Return all the lines below in which the string "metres" appears.

(Stored items from a collection)
◆ ◆ ◆ ◆ ◆ ◆ ◆

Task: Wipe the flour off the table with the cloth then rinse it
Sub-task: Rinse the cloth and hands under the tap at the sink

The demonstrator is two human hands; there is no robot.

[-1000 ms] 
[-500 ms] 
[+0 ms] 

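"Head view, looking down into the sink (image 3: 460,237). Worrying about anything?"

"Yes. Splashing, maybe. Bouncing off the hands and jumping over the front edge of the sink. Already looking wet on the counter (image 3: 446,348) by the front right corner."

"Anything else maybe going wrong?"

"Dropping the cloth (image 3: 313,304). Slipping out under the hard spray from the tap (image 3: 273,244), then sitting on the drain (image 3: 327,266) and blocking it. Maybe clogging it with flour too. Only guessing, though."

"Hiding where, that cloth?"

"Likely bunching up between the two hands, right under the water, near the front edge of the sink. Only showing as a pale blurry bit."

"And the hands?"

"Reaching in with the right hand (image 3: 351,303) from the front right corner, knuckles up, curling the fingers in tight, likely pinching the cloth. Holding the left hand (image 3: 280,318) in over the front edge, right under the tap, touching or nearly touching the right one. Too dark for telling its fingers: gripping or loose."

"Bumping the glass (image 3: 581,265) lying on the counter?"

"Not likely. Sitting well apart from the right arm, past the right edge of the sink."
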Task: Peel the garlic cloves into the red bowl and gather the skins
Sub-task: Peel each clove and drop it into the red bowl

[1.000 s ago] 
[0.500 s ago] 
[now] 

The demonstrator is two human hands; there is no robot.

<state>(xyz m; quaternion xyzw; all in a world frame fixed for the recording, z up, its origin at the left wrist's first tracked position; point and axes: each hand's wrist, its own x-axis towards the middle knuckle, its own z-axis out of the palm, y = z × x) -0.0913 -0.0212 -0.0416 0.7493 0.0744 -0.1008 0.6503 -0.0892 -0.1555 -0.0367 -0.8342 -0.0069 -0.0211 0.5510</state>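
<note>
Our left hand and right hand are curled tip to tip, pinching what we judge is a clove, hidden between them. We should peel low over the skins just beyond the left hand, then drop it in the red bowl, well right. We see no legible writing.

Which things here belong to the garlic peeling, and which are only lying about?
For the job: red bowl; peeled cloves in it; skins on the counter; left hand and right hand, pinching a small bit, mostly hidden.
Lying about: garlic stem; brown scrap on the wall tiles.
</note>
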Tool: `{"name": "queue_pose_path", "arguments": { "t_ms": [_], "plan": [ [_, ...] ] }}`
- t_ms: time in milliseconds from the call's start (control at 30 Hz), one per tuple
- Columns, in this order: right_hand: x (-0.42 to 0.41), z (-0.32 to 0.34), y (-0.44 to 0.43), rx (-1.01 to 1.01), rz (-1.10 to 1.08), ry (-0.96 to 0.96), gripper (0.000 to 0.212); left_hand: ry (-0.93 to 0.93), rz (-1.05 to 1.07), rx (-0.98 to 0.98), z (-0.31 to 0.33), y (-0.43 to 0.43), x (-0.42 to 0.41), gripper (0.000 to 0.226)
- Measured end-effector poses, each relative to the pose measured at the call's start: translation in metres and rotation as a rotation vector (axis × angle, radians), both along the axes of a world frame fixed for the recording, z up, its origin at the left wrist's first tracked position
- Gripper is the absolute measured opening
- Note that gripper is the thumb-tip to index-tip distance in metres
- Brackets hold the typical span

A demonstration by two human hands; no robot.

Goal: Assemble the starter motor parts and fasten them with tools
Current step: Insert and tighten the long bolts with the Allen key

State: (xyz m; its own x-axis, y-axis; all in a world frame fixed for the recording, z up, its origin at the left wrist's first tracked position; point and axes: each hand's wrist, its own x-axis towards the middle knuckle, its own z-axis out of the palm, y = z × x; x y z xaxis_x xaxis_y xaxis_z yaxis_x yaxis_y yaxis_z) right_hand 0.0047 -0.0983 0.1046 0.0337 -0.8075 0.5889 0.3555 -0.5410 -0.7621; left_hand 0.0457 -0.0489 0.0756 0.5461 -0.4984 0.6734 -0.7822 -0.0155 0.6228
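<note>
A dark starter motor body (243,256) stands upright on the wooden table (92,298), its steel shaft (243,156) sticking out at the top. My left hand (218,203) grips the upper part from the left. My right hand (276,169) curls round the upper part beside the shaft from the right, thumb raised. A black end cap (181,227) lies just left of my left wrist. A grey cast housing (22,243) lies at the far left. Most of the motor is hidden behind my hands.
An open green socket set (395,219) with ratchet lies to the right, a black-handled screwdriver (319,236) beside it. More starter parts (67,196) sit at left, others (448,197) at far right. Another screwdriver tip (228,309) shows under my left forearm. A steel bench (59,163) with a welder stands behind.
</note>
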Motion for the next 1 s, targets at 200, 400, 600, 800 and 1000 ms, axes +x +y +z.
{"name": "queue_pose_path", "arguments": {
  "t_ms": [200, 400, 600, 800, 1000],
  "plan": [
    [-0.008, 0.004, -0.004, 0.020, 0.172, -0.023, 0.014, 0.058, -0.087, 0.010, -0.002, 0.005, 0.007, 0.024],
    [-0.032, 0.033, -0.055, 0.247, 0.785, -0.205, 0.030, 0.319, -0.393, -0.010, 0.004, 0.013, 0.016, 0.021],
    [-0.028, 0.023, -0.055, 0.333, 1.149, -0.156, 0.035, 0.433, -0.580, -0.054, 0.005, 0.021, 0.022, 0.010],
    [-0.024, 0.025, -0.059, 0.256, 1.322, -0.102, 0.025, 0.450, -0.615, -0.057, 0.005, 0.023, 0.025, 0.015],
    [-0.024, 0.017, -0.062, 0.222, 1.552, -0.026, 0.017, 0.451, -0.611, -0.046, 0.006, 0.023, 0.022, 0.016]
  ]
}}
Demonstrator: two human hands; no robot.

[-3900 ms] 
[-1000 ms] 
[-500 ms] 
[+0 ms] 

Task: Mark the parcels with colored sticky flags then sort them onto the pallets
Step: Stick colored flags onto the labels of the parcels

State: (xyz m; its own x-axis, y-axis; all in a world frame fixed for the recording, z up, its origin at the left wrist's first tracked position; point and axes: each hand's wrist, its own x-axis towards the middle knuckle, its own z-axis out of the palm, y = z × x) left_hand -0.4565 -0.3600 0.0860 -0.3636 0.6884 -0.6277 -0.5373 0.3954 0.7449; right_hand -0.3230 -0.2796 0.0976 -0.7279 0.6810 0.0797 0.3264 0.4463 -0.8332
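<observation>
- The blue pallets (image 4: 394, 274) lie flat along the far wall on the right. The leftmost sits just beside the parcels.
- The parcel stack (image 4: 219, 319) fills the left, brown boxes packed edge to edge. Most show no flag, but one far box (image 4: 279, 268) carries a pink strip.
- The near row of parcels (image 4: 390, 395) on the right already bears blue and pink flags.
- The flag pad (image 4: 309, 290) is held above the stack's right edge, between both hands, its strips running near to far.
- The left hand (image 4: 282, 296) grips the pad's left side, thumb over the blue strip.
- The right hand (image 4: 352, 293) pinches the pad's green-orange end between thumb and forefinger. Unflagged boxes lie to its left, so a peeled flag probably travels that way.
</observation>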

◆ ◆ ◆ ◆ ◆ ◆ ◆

## Solution to the problem
- Measured end-effector poses, each relative to the pose measured at the call's start: translation in metres and rotation as a rotation vector (axis × angle, radians), both along the axes of a world frame fixed for the recording, z up, its origin at the left wrist's first tracked position
- Note that gripper is the thumb-tip to index-tip distance in metres

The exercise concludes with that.